Prasanna M D, Vondrasek Jiri, Wlodawer Alexander, Rodriguez H, Bhat T N
Biochemical Science Division (831), NIST, Gaithersburg, Maryland 20899-8314, USA.
Proteins. 2006 Jun 1;63(4):907-17. doi: 10.1002/prot.20914.
A novel technique to annotate, query, and analyze chemical compounds has been developed and is illustrated by using the inhibitor data on HIV protease-inhibitor complexes. In this method, all chemical compounds are annotated in terms of standard chemical structural fragments. These standard fragments are defined by using criteria, such as chemical classification; structural, chemical, or functional groups; and commercial, scientific or common names or synonyms. These fragments are then organized into a data tree based on their chemical substructures. Search engines have been developed to use this data tree to enable query on inhibitors of HIV protease (http://xpdb.nist.gov/hivsdb/hivsdb.html). These search engines use a new novel technique, Chemical Block Layered Alignment of Substructure Technique (Chem-BLAST) to search on the fragments of an inhibitor to look for its chemical structural neighbors. This novel technique to annotate and query compounds lays the foundation for the use of the Semantic Web concept on chemical compounds to allow end users to group, sort, and search structural neighbors accurately and efficiently. During annotation, it enables the attachment of "meaning" (i.e., semantics) to data in a manner that far exceeds the current practice of associating "metadata" with data by creating a knowledge base (or ontology) associated with compounds. Intended users of the technique are the research community and pharmaceutical industry, for which it will provide a new tool to better identify novel chemical structural neighbors to aid drug discovery.
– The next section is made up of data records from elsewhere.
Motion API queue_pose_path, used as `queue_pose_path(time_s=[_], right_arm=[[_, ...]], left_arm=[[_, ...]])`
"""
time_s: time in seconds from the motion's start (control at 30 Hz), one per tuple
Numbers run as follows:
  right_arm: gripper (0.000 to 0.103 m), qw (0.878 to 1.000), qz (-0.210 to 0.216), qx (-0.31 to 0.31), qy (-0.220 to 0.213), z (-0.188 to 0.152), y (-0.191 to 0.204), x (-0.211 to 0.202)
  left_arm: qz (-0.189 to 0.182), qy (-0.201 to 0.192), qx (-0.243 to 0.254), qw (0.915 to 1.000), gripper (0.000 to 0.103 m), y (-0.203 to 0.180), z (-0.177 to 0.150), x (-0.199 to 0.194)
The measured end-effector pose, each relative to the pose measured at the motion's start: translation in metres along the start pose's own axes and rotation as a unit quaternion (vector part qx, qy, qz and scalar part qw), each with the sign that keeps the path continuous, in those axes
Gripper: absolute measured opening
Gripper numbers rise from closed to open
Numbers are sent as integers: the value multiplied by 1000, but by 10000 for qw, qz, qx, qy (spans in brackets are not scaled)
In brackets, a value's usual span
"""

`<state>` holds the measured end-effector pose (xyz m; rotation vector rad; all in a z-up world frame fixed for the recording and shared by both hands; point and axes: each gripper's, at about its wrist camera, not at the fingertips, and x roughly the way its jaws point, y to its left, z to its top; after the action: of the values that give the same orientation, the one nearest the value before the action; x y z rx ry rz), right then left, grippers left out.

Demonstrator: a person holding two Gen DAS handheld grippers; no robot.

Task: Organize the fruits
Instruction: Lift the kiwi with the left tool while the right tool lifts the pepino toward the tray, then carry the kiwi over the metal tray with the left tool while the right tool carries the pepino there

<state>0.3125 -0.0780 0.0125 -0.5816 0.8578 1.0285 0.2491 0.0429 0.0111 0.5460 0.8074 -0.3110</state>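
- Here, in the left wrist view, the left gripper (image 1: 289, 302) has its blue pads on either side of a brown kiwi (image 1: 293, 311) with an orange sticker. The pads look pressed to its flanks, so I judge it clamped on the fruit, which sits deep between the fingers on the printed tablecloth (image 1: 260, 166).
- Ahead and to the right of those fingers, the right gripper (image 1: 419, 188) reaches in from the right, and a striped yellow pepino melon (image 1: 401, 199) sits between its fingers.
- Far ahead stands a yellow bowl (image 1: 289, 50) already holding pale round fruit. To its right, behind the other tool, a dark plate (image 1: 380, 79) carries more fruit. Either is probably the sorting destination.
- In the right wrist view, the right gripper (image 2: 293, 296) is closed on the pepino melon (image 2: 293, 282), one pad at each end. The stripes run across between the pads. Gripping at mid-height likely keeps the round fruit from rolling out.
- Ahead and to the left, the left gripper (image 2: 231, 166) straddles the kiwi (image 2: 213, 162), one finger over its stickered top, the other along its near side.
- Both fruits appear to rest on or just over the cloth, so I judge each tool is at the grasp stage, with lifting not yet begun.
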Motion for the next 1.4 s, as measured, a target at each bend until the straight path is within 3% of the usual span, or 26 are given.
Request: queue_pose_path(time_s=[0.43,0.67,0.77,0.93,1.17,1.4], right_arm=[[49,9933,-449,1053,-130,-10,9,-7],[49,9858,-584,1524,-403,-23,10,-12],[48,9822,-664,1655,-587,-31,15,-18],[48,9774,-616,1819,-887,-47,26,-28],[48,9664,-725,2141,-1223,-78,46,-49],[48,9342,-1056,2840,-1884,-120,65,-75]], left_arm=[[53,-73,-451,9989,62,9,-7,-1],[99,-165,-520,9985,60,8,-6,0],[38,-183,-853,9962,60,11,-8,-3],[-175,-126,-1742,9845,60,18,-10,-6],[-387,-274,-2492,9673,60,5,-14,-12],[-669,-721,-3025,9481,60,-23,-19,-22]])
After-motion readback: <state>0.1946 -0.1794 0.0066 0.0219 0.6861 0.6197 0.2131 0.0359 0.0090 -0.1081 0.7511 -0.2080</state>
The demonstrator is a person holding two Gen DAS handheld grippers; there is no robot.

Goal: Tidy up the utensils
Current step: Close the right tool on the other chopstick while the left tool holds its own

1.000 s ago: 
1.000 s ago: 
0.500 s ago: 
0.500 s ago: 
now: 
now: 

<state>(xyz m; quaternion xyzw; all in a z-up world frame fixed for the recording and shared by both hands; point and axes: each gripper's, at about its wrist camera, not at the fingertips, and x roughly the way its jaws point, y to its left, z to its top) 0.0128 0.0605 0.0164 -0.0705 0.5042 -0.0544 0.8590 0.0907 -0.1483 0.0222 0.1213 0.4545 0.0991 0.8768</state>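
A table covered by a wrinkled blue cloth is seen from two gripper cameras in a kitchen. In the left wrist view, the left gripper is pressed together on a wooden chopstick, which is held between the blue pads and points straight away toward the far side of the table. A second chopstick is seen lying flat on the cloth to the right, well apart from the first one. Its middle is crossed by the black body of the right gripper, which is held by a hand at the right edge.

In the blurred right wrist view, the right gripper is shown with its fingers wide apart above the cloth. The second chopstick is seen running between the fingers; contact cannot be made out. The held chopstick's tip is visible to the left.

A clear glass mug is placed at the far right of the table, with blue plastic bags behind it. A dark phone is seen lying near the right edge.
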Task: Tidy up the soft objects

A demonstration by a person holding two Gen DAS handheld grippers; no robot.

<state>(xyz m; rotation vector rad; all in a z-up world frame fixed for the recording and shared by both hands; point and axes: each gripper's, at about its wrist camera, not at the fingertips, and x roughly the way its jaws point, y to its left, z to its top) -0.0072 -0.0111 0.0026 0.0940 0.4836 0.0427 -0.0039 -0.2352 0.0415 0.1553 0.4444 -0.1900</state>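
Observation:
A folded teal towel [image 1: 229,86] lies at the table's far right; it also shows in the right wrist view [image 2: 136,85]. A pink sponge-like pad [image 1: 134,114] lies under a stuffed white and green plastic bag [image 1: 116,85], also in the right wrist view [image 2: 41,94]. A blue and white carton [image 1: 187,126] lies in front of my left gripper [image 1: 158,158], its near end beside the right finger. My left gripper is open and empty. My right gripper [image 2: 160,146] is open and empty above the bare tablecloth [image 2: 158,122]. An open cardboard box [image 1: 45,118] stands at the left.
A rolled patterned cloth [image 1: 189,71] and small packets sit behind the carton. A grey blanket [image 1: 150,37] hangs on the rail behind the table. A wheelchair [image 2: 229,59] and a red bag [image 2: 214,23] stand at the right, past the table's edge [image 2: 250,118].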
一种用于注释、查询和分析化合物的新技术已经开发出来,并通过使用HIV蛋白酶-抑制剂复合物的抑制剂数据进行了说明。在这种方法中,所有化合物都根据标准化学结构片段进行注释。这些标准片段是通过使用化学分类、结构、化学或官能团以及商业、科学或通用名称或同义词等标准来定义的。然后,这些片段根据其化学子结构被组织成一个数据树。已经开发了搜索引擎来使用这个数据树,以便对HIV蛋白酶抑制剂进行查询(http://xpdb.nist.gov/hivsdb/hivsdb.html)。这些搜索引擎使用一种新的技术,即子结构化学块分层比对技术(Chem-BLAST),在抑制剂的片段上进行搜索,以寻找其化学结构上的邻域。这种注释和查询化合物的新技术为在化合物上使用语义网概念奠定了基础,使终端用户能够准确、高效地对结构邻域进行分组、排序和搜索。在注释过程中,它能够以一种远远超过当前通过创建与化合物相关的知识库(或本体)将“元数据”与数据关联的方式,为数据附加“意义”(即语义)。该技术的目标用户是研究界和制药行业,它将为他们提供一种新工具,以更好地识别新型化学结构邻域,辅助药物发现。